### Work request:
Below is a listing. Return the lines from the one that contains "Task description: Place" to the one that contains "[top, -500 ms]", both ends included, verbatim and with no pictures.

### Extracted data:
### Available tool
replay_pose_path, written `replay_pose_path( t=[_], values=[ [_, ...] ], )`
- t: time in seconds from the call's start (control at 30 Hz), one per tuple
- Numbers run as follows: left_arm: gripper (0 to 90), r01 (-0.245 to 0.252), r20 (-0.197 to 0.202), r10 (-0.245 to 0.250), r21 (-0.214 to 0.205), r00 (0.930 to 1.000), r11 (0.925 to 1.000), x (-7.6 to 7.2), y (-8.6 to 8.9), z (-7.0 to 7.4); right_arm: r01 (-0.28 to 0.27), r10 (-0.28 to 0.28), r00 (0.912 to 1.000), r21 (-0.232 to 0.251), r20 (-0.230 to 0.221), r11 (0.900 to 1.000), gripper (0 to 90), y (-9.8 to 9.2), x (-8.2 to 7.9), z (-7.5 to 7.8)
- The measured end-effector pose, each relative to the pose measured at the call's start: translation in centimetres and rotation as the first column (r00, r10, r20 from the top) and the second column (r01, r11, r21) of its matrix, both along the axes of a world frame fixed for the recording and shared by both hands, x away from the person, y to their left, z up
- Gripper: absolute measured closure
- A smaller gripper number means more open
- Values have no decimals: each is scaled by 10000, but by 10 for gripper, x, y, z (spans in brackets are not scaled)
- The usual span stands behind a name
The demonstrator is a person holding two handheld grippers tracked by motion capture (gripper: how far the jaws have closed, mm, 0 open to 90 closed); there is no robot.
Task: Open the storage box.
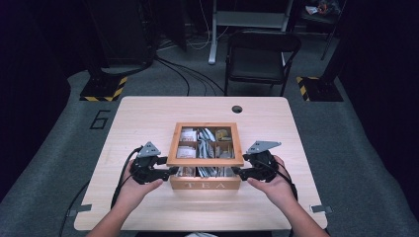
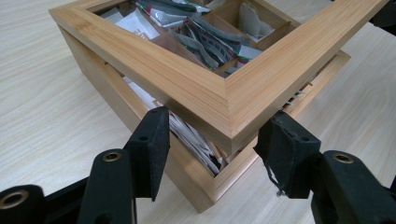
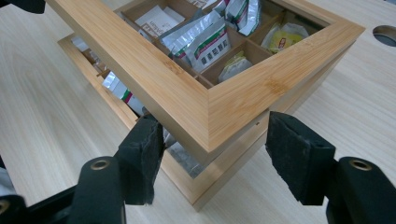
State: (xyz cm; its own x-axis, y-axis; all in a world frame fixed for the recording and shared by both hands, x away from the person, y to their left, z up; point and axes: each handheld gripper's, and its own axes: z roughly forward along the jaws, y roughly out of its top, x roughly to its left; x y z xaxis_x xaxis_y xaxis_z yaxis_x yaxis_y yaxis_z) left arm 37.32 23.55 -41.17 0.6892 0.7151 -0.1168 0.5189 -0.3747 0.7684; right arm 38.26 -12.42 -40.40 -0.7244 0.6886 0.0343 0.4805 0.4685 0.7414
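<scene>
**Jaws at both front corners of the lid**

Black jaws up close in both gripper views — each pair spread wide around a front corner of the lid (image 2: 205, 88), pads at the wood's edges, firm grip impossible to confirm. The lid, a wooden frame with a see-through middle, is tilted up at the front, a gap showing between it and the box (image 1: 205, 184) below. Through the gap and the window: tea bags (image 3: 205, 44) packed in compartments. The box reads "TEA" on its front and sits mid-table (image 1: 148, 113), toward the person's side. Left gripper (image 1: 170, 171) at the front-left corner, right gripper (image 1: 236, 171) at the front-right — a hand behind each. Farther out, a round hole (image 1: 236, 109) in the tabletop, and a black chair (image 1: 261, 58) beyond the far edge.
</scene>
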Motion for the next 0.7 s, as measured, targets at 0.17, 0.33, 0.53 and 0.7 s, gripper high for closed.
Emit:
replay_pose_path(
  t=[0.17,0.33,0.53,0.7],
  values=[
    [442,-38,114,37,82,9999,10000,1,1,5,-29,36,9994,-204,355,9998,355,1,0,6],
    [441,-68,294,63,184,9995,9998,1,1,10,-146,188,9971,-567,737,9983,347,3,0,13],
    [438,-33,666,13,299,9978,9995,3,0,16,-253,306,9959,-625,857,9977,351,6,3,20],
    [437,129,1043,-191,592,9944,9982,3,0,19,-400,480,9943,-844,954,9956,352,7,4,24]
  ],
)
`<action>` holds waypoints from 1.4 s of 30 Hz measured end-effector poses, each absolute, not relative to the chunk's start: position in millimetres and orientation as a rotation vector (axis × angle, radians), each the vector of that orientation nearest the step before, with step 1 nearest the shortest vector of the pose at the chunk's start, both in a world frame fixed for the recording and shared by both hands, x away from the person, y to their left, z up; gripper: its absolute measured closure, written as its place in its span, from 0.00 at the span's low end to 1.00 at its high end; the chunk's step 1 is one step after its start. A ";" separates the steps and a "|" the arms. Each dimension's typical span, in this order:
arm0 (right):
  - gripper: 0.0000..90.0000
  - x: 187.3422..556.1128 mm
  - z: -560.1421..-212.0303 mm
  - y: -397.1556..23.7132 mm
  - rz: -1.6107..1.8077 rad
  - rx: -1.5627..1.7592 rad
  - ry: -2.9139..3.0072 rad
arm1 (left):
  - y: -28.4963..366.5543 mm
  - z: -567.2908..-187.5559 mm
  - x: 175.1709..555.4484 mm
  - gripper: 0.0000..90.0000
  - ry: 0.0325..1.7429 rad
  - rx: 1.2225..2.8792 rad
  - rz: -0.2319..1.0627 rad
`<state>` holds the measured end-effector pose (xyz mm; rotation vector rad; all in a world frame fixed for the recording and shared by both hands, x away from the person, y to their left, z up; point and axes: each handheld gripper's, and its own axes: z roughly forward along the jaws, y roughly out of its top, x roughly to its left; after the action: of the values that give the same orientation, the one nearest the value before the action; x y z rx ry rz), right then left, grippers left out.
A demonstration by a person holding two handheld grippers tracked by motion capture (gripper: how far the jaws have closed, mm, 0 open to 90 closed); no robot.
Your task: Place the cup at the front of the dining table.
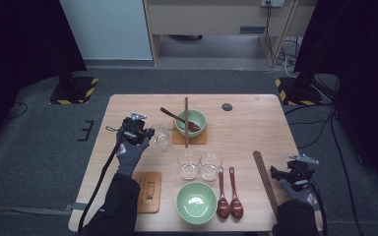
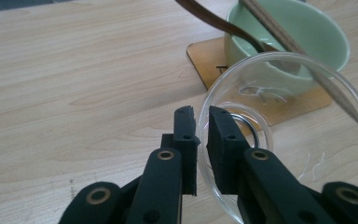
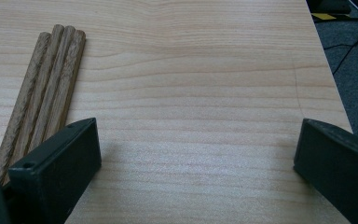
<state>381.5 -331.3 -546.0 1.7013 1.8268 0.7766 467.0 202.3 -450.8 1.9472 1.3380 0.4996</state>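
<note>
We start at the left of the high view, where our left gripper (image 1: 147,133) has its fingers (image 2: 186,140) pinched narrow on the rim of a clear glass (image 1: 161,137), one finger outside the wall and one inside, as the left gripper view shows. The glass sits left of centre in the high view, just beside the far green bowl (image 1: 191,122), which rests on a small wooden coaster (image 1: 197,138) with a dark spoon (image 1: 179,119) and chopsticks (image 1: 186,120) laid across it. We cannot tell whether the glass stands on the bench (image 1: 128,105) or is lifted just clear of it. We judge the step in hand to be placing this glass beside the set bowl; the next move calls for a steady lowering, keeping the glass upright and off the coaster edge, then opening the fingers without tipping it. Toward the middle, two more glasses (image 1: 199,165) wait near the near bowl (image 1: 196,202) and two spoons (image 1: 229,194). At the lower right, our right gripper (image 1: 281,173) holds nothing, its fingers (image 3: 60,154) spread wide over bare bench beside a bundle of chopsticks (image 3: 42,93).
</note>
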 end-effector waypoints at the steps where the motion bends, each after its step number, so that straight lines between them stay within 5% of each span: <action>1: 0.01 381.5 -546.0 -331.3 0.777 1.702 1.826 | 201.9 -452.1 468.0 0.90 1.343 1.951 0.499; 42: 0.01 381.5 -546.0 -331.3 0.777 1.702 1.826 | 192.9 -485.3 491.0 0.87 1.431 1.878 0.531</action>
<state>381.5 -331.3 -546.0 1.7022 1.8260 0.7770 491.0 192.9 -485.3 1.8778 1.4308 0.5314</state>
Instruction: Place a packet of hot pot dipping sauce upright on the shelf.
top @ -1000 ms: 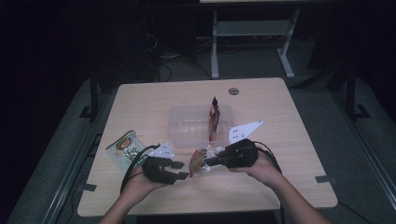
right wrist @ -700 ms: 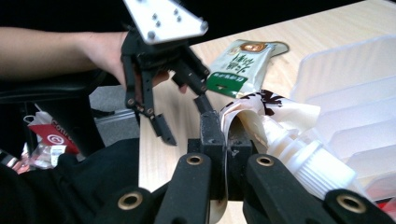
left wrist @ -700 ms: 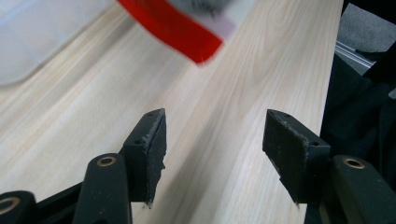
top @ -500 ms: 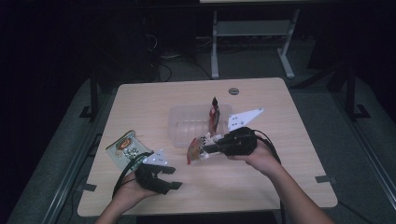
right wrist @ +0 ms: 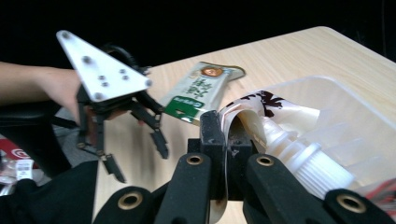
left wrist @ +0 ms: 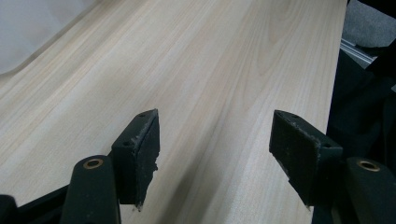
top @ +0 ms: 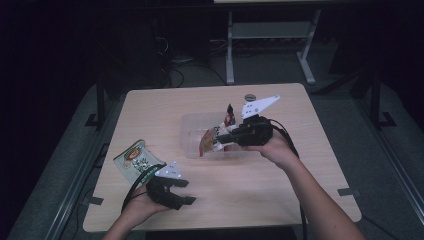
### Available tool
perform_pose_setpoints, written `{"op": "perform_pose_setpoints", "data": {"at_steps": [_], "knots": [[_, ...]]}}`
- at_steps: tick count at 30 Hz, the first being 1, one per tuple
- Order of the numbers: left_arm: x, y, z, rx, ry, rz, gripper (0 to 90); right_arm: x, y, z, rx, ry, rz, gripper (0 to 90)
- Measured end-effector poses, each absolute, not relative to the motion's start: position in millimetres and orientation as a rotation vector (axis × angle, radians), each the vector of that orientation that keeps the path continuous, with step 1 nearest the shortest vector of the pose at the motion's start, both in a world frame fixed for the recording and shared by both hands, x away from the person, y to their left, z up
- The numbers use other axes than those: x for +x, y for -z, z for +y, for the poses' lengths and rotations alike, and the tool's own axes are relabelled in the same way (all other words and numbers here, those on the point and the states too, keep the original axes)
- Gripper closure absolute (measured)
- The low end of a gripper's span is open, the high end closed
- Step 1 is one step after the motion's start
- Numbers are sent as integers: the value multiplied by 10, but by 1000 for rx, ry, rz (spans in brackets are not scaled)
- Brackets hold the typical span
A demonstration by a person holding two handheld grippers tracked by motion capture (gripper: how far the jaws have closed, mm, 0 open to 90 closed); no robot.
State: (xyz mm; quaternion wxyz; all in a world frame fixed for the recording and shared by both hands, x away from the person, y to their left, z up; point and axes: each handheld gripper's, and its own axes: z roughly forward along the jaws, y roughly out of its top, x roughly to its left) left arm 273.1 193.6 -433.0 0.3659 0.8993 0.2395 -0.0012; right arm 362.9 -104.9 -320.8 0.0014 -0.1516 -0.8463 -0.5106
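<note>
My right gripper is shut on the edge of a soft spouted pouch and holds it over the near side of a clear plastic tub. In the right gripper view, its black jaws pinch the pouch's film beside the white screw cap. My left gripper rests low at the table's near left. Its jaws have just been opening, and they stand wide apart over bare wood with nothing between them. A green snack packet lies flat just left of it.
A second dark red pouch stands upright in the tub's far right corner. A small round disc sits on the table behind the tub. Beyond the wooden table are dark floor and a metal stand.
The right gripper has carried the pouch up and away from the left gripper, over to the tub. The left gripper's jaws have spread wider, and that hand has stayed near the front edge.
</note>
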Motion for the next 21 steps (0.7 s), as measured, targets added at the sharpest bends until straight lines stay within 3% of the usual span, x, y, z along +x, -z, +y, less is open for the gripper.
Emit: {"op": "perform_pose_setpoints", "data": {"at_steps": [21], "knots": [[2735,4335,1951,2303,17,620,332,4165,3214,-826,-525,1553,-2664,897]]}}
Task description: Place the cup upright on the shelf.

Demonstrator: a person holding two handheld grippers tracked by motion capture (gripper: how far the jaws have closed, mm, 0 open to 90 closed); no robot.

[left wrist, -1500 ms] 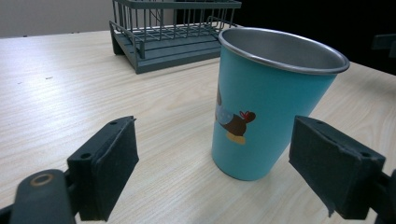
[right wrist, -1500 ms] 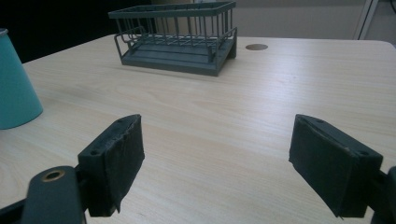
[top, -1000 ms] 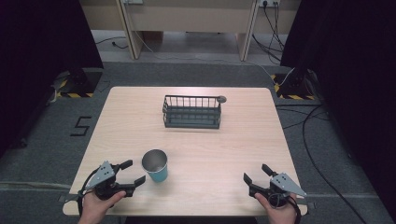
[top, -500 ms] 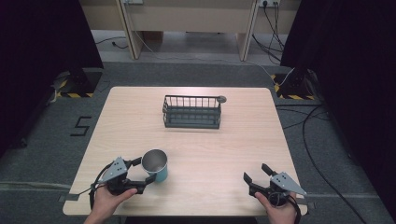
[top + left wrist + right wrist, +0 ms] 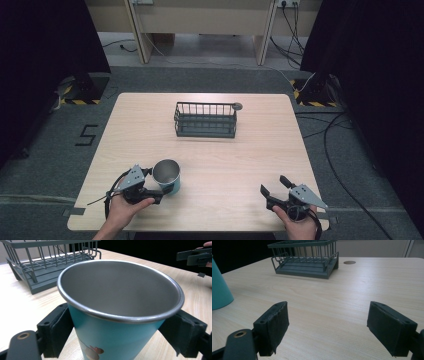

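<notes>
My left tongs (image 5: pixel 161 192) have slid in around the cup (image 5: pixel 167 176), jaws flanking it but not clenched; right tongs (image 5: pixel 276 189) idle, released, well right of cup, so grasp looks next.

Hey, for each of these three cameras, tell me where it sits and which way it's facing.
High view: above the person's side, looking forward and down on the table; both hands and grippers show.
Left gripper view: rides the left gripper, facing the cup between its jaws, which stand close on either side.
Right gripper view: rides the right gripper, looking across the table between its spread jaws.
Shared: all three see the rack.
</notes>
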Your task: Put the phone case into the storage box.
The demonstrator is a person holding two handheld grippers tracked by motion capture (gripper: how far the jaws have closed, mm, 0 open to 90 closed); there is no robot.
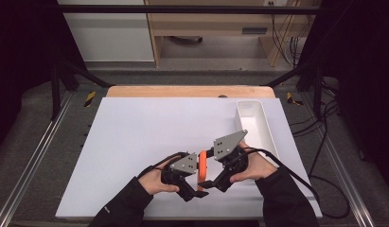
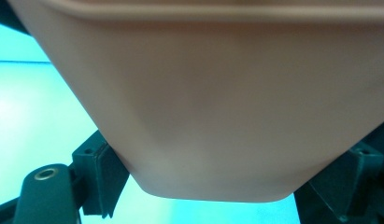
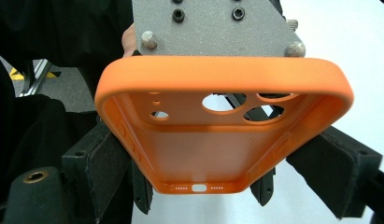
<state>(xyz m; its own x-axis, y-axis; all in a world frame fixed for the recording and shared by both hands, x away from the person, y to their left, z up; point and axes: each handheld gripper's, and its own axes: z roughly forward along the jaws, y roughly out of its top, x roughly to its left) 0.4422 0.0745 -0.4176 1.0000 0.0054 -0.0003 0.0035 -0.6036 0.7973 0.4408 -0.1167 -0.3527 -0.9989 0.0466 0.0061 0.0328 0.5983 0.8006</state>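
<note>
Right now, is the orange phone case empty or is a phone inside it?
Empty: the orange phone case shows its bare inner back, with see-through camera holes.

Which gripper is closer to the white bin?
Right. The right gripper is beside the white bin's near end; the left gripper sits farther left, across the orange phone case.

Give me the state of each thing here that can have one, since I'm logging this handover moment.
orange phone case: empty, no phone in it, held up off the table between both grippers.
left gripper: shut on the case.
right gripper: shut on the case's sides.
white bin: upright on the mat, looks empty.
</note>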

### Task response:
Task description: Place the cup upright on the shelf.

Demonstrator: a person holding two handheld grippers tracked by motion capture (gripper: how far the jaws have closed, mm, 0 open to 90 closed); no robot.

[left wrist, -1500 ms] 
[right wrist, -1500 ms] 
[top, -1000 ms] 
[top, -500 ms] 

This finishes the answer to the exercise.